Sunday we wanted to go to the food courts at Harrods, but it was closed. Since it was our only full day in London there wasn’t much we could do. Our contingency plan was Covent Garden. Originally a “convent garden”, in the 1600s it became the main produce market for London. Falling out of favor in the 1900s, it was largely derelict before being converted to tourist shops and cafes. We had a nice lunch of wine, cheese and pate in a cellar-turned restaurant, and listened to an excellent quintet play spirited classical selections to an appreciative crowd in the courtyard.  

Dodging raindrops, we walked down to the mall and took Linda to the Cabinet War Rooms, which Danielle and I had enjoyed the previous summer. This is the underground complex where Churchill and his cabinet operated during the Blitz. It is virtually unchanged from the day it was vacated in 1946. Next year they plan to open a new section of it where Churchill’s family lived. (Interesting: they had a collection box and it was full of dollars. . . )

Dinner was at the Sugar Club, an Asian fusion restaurant near Piccadilly. An Australian Semillon went well with the lemongrass soup and Danielle’s duck.  Yes, Europeans aren’t hung up about serving a kid a taste of wine.

Sunday morning we survived a disorganized crush of geriatric travelers and caught our transfer “coach” to Dover. We heard that there were 186 rooms(!) of fellow cruisers booked at out hotel for the two-night pre-stay option. That amounts to almost 25% of the ship’s capacity. Average age of these guests appeared to be shy of three digits, but barely. If there’s anything more disagreeable than a tired American traveler. it’s a tired old biddy American  traveler, so we spent most of our time trying to look Belgian.

It took the usual hour to find a way out of London, and then another hour to reach Dover, where the cruise check-in was fast and efficient. We were onboard by 1pm.   Hey, the cliffs of Dover really are white, or at least ivory.

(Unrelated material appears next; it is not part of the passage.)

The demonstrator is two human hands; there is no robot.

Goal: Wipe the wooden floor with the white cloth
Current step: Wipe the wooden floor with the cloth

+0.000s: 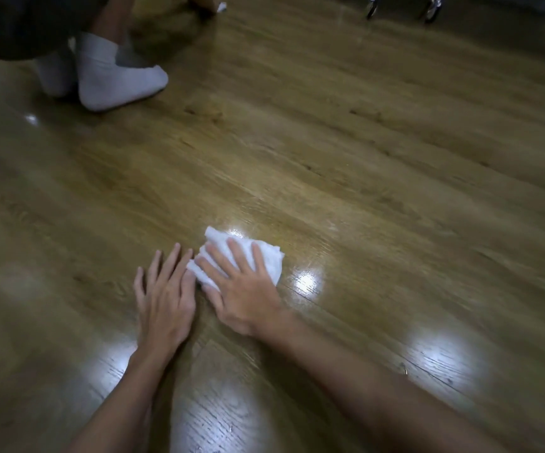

By chance, our friends the Siegles were traveling out of Dover just a few days later aboard a Radisson ship. You see it here, docked behind our ship, the Norwegian Dream. And yes, Ron, size does matter.

The Norwegian Dream is a smaller and older ship than most of the others we have taken, but it has a certain charm. It was launched in the early 90s, then had a 160 foot section added to the middle in 1998. It features NCL’s “freestyle” cruising, which allows you to eat in any restaurant at any time and at any size table you like. This feature is pretty unique, and works perfectly. While we slightly missed the experience of meeting new friends at an assigned table, it was great to have complete flexibility — and no schedule — every evening. We met our maid, Madalina, our butler Karan, and concierge Carlos.

Linda was lucky to book the cruise only a couple months in advance, when a balcony stateroom cancellation opened up, and was lucky again to upgrade to one of a dozen “owner’s suites” just two weeks before sailing. That was a fortunate upgrade, because our cabin was a lovely space, with a living room, bedroom, bath with tub, and a large enough walk-in closet that we made Danielle sleep in it (I’m not kidding). The room also came with free drinks, hors d’oevres, a concierge and two butlers. The next level of accommodation down was a shoebox with a pet door in comparison. The cabin came with a DVD player and library, and an assortment of CDs.

I said I wasn’t kidding. This is the closet.

The Kiel Canal cuts across the base of Schleswig-Holstein, linking the North sea with the Baltic Sea and thus avoiding the dangerous route via the Skaw and through the Danish Sound and Belts. (Interesting that they worded it that way, since that’s exactly the route we’re taking on the way back. . . ) Monday, after a lazy morning, we entered the Kiel Canal. I was somehow expecting the locks to lift us up to cross the peninsula, but instead we went down about three feet. Maybe it was high tide. This was the first day of an uninterrupted string of perfect weather that would follow us throughout or entire trip. At times the crew seemed amazed at the wonderfully temperate days and absence of clouds, and when we crossed the North see, it was apparent that even the captain was startled by the smooth sailing.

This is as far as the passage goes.